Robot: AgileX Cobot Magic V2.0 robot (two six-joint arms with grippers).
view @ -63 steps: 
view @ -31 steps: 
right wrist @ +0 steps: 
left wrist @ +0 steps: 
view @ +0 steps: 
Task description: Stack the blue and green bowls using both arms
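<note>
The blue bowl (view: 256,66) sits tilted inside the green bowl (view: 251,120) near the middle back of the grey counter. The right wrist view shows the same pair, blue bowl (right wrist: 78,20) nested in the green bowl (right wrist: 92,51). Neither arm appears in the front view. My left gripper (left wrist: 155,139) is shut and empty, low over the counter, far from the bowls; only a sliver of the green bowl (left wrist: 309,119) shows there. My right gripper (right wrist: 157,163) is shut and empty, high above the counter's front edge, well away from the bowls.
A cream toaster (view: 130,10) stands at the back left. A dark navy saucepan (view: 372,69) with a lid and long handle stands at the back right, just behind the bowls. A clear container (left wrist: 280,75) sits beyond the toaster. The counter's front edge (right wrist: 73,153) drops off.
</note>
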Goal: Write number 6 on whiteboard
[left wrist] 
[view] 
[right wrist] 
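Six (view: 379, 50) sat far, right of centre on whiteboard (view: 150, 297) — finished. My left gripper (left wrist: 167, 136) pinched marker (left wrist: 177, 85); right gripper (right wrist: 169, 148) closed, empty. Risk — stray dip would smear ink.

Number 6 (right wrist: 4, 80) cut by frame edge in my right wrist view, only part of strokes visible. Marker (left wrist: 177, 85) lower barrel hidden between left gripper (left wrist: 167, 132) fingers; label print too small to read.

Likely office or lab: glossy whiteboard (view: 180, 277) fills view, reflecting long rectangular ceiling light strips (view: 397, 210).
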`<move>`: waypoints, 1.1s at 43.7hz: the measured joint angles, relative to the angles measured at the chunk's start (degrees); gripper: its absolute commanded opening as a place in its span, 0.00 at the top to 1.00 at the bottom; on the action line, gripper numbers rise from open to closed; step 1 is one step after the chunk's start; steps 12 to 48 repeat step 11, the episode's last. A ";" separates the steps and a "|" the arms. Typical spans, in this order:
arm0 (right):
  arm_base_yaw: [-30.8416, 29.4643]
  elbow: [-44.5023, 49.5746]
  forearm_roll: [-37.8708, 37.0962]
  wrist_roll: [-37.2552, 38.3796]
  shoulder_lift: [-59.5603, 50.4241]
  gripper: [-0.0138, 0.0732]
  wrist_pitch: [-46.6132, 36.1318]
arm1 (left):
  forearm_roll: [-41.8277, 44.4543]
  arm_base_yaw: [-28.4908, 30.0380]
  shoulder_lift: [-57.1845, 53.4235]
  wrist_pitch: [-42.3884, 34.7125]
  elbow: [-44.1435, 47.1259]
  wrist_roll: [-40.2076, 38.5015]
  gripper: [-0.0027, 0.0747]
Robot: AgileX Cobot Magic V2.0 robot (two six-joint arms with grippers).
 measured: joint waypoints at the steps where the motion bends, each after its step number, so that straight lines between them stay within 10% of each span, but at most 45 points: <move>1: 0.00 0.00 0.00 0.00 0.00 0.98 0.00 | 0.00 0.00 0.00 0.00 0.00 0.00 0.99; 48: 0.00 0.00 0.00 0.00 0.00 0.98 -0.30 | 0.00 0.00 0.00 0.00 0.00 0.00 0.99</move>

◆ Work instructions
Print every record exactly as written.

◆ Completed exercise
Robot: AgileX Cobot Magic V2.0 robot (two six-joint arms with grippers).
view @ -63 steps: 
view @ -31 steps: 
right wrist @ +0 steps: 
left wrist @ +0 steps: 
view @ +0 steps: 
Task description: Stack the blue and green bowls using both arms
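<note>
The blue bowl (view: 256,66) sits tilted inside the green bowl (view: 251,120) near the middle back of the grey counter. The right wrist view shows the same pair, blue bowl (right wrist: 78,20) nested in the green bowl (right wrist: 92,51). Neither arm appears in the front view. My left gripper (left wrist: 155,139) is shut and empty, low over the counter, far from the bowls; only a sliver of the green bowl (left wrist: 309,119) shows there. My right gripper (right wrist: 157,163) is shut and empty, high above the counter's front edge, well away from the bowls.
A cream toaster (view: 130,10) stands at the back left. A dark navy saucepan (view: 372,69) with a lid and long handle stands at the back right, just behind the bowls. A clear container (left wrist: 280,75) sits beyond the toaster. The counter's front edge (right wrist: 73,153) drops off.
</note>
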Goal: Write number 6 on whiteboard
[left wrist] 
[view] 
[right wrist] 
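Six (view: 379, 50) sat far, right of centre on whiteboard (view: 150, 297) — finished. My left gripper (left wrist: 167, 136) pinched marker (left wrist: 177, 85); right gripper (right wrist: 169, 148) closed, empty. Risk — stray dip would smear ink.

Number 6 (right wrist: 4, 80) cut by frame edge in my right wrist view, only part of strokes visible. Marker (left wrist: 177, 85) lower barrel hidden between left gripper (left wrist: 167, 132) fingers; label print too small to read.

Likely office or lab: glossy whiteboard (view: 180, 277) fills view, reflecting long rectangular ceiling light strips (view: 397, 210).
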`<move>`: waypoints, 1.1s at 43.7hz: the measured joint angles, relative to the angles measured at the chunk's start (degrees); gripper: its absolute commanded opening as a place in its span, 0.00 at the top to 1.00 at the bottom; on the action line, gripper numbers rise from open to closed; step 1 is one step after the chunk's start; steps 12 to 48 repeat step 11, the episode's last. A ";" separates the steps and a "|" the arms. Typical spans, in this order:
arm0 (right):
  arm_base_yaw: [-30.8416, 29.4643]
  elbow: [-44.5023, 49.5746]
  forearm_roll: [-37.8708, 37.0962]
  wrist_roll: [-37.2552, 38.3796]
  shoulder_lift: [-59.5603, 50.4241]
  gripper: [-0.0138, 0.0732]
  wrist_pitch: [-46.6132, 36.1318]
arm1 (left):
  forearm_roll: [-41.8277, 44.4543]
  arm_base_yaw: [-28.4908, 30.0380]
  shoulder_lift: [-57.1845, 53.4235]
  wrist_pitch: [-42.3884, 34.7125]
  elbow: [-44.1435, 47.1259]
  wrist_roll: [-40.2076, 38.5015]
  gripper: [-0.0027, 0.0747]
Robot: AgileX Cobot Magic V2.0 robot (two six-joint arms with grippers).
 measured: joint waypoints at the steps where the motion bends, each after its step number, so that straight lines between them stay within 10% of each span, but at most 45 points: <move>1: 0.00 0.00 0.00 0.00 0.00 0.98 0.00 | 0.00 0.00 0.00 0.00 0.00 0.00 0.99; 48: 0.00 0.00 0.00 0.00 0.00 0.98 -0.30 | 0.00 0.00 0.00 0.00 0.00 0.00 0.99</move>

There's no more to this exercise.